Solved

VPN Issues SBS 2008

Posted on 2010-09-15
21
1,157 Views
Last Modified: 2012-05-10
Hi,

I am administering a SBS 2008 environment and am struggling to establish a VPN session from one of my clinents remotely. I have checked that port 1723 is open and that seems to be ok, but when I try to connect via VPN on the client it acknowledges the ip address but then waits for 60 secs at the verifying username and password, then times out...  when I click on more info SBS is saying the ports might not be open on the router..  Also when I try and use the wizard in Windows Console SBS, if seems to configure the server but then issues errors with the router not having port 1723 open..  

Any help would be grately appriated...
0
Comment
Question by:dazzzor
21 Comments
 
LVL 4

Expert Comment

by:andy_maskell
ID: 33684593
The router may not have VPN Passthrough built in. If it does then enable it for PPTP. If not you will need to allow GRE 47 through as well as as 1723. Some routers will show GRE (which is not TCP or UDP) but others will show it in the list as PPTP Protocol 0.
0
 
LVL 77

Expert Comment

by:Rob Williams
ID: 33685472
Agreeing with Andy, it sounds like GRE is blocked. Can you provide the make and model of the router and we may be able to provide specific instructions. To enable GRE, some router have "enable PPTP pass-through", some you forward PPTP traffic rather than port 1723 (which does both port 1723 & GRE), and some require specific commands.

As for the SBS router error, that just indicates UPnP is not enabled on the router so the SBS cannot set it for you. That is good, as enabling UPnP can be a security risk.
0
 

Author Comment

by:dazzzor
ID: 33685555
Hi Guys,
Thanks for your prompt response..  the router in question is a Belkin N+ Wireless Router (F5D82354) which I have checked the spec and this router has got PPTP (VPN Pass through) I have gone into the Virtual server config and opened port 47...
0
 
LVL 77

Expert Comment

by:Rob Williams
ID: 33685596
GRE is protocol 47, not port 47. You cannot "forward' GRE as such. Is there an option, likely in the firewall section, to enable PPTP pass-through?
0
 

Author Comment

by:dazzzor
ID: 33685644
no i  have checked and there is no section for tp enable PPTP pass-through...  certainly not with in firewall
0
 
LVL 77

Expert Comment

by:Rob Williams
ID: 33685679
When the connection fails what error number is displayed? If GRE is the issue, 90% of the time you will have a 721 error, although on occasion it reports 691 or even less so 812 (mostly on Vista machines).

Have you verified it is not a server issue? To do so try connecting from the LAN using the LAN IP of the SBS. If that works it is an issue with the router and enabling GRE (most common), or the modem or ISP do not support GRE, or the client's router does not support GRE.

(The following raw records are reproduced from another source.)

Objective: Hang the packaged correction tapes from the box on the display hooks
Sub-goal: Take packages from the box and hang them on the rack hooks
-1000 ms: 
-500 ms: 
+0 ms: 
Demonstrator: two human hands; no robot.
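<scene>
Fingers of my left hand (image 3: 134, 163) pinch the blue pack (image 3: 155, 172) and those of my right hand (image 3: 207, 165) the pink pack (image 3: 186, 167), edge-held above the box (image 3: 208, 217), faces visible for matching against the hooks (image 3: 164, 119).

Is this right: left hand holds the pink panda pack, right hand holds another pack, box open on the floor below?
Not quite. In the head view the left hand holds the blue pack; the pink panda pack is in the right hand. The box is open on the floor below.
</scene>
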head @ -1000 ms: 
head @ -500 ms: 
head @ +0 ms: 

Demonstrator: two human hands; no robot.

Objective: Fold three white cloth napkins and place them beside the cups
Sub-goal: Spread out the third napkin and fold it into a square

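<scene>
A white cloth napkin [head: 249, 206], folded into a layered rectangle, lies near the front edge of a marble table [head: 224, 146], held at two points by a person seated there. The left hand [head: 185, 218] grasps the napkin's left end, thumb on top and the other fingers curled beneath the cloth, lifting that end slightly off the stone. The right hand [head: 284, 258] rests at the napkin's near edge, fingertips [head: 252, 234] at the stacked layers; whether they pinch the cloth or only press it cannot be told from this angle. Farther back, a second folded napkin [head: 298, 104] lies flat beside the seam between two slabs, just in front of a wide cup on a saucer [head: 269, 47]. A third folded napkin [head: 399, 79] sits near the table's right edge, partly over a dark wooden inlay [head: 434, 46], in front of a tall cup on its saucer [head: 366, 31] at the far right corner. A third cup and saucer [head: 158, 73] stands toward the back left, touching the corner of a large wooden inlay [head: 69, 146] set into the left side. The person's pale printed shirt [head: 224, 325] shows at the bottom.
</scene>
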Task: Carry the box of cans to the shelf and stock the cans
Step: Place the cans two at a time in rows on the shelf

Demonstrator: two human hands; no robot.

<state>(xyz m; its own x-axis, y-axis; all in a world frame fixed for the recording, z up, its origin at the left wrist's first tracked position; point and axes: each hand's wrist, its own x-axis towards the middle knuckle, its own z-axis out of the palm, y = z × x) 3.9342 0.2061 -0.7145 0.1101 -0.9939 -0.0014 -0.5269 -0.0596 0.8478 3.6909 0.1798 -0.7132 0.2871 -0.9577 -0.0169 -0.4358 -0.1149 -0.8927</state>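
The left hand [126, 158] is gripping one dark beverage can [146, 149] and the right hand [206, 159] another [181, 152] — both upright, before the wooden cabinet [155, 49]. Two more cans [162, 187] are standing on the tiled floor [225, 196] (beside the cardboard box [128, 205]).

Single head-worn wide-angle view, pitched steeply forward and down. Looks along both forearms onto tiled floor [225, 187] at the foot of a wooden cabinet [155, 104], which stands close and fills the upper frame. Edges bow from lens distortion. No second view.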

You must test connecting to the SBS's public IP from off site (not the LAN), and there can only be one NAT device (router or combined router/modem) between the Internet and the SBS. If the modem functions both as a modem and router you need to put it in Bridge mode. To confirm, the WAN configuration of the Belkin must have a public IP.
0
 

Author Comment

by:dazzzor
ID: 33685711
I have just tried to connect once again and the error was a 721
0
 
LVL 77

Expert Comment

by:Rob Williams
ID: 33685733
I don't see any mention in the manual as to how to configure.
It is possible it does not support incoming VPN connections. Though product specs and manual say it supports PPTP pass through, the exact quote is;
"Support for VPN Pass-Through
If you connect to your office network from home using a VPN connection, your Router will allow your VPN-equipped computer to pass through the Router and to your office network."
This is an outgoing connection, not incoming. Not all routers support incoming VPN connections.
0
 
LVL 77

Expert Comment

by:Rob Williams
ID: 33685734
721 is definately a GRE issue.
0
 

Author Comment

by:dazzzor
ID: 33685748
so is this issue down to a router that will not allow incoming VPN sessions.. ???
0
How to run any project with ease

Manage projects of all sizes how you want. Great for personal to-do lists, project milestones, team priorities and launch plans.
- Combine task lists, docs, spreadsheets, and chat in one
- View and edit from mobile/offline
- Cut down on emails

 

Author Comment

by:dazzzor
ID: 33685794
i must admit that I am also having issues with connecting to the server remotely via this router to install a SSL cert, tests have said the following ports are open 25,80,443,987 and this is the result of the internet address wizard in SBS 2008....  and clearly these ports are open....
0
 
LVL 77

Accepted Solution

by:
Rob Williams earned 500 total points
ID: 33685822
No Need for 80 on SBS.

Forwarding is probably enabled as the initial handshaking with the VPN, which is done using just port 1723, is taking place, it is the secondary authentication process that requires GRE and fails.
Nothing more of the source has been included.